The market move looks driven less by a change in underlying asset quality than by a shift in valuation multiple sensitivity: trophy Vegas assets are extremely rate-sensitive because their value is concentrated in a handful of large cash-flow-generating leases. A modest 25–50bp cap-rate widening on stabilized casino real estate is enough to shave mid-single-digit to low-double-digit percent off NAV given typical starting cap rates and long-duration cash flows, so expect valuation volatility around interest-rate headlines even if tenant economics hold.

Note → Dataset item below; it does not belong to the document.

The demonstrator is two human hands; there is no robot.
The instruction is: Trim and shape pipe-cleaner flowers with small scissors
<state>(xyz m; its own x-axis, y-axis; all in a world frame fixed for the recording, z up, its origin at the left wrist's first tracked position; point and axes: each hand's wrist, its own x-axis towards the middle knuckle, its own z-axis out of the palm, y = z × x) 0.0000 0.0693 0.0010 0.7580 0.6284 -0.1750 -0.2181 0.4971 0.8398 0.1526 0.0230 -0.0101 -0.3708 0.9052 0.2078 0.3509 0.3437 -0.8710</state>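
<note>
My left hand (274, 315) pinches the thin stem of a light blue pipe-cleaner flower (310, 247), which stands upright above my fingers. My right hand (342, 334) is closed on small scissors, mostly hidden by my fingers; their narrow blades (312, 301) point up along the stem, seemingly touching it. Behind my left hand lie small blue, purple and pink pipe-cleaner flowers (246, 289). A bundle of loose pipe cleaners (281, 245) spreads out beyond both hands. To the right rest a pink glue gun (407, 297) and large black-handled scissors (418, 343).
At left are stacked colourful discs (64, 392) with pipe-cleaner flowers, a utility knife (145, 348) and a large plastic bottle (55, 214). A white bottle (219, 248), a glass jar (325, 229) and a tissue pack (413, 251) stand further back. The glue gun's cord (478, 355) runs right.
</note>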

Operationally the real risk is not immediate lease default but a two-step transmission: (1) operator EBITDA pressure from softer discretionary spend reduces growth and maintenance capex, and (2) that pushes landlords into higher capex or concession negotiations at renewal windows, compressing future rent escalation. Master leases blunt short-term rent volatility, but they also front-load downside when operator stress becomes structural — landlords end up absorbing asset-level volatility they were paid less for in the current spread environment. Competitively, the second-order winners are diversified property owners and capital providers with deeper balance sheets (private equity buyers, integrated resort owners) who can buy or recapitalize stressed assets at tighter entry cap rates; smaller regional landlords with higher cap rates will see relative demand fall. On the flip side, forced asset sales by highly levered operators would create opportunistic redeployment chances for REITs with dry powder, accelerating consolidation or selective capex that could be value-accretive within 6–18 months. Near-term catalysts to watch are operator quarterly EBITDA trends and guidance (next 1–3 quarters), published rent reversion figures at lease roll dates (3–24 months), and any signs of cap-rate re-pricing from transactions in Las Vegas or integrated resorts. Tail risks include a sharper-than-expected tourism shock or a rapid multi-notch downgrade cycle for major operators; reversals will come from sustained cap-rate compression or clear operator margin recovery that restores rent growth visibility over 6–12 months.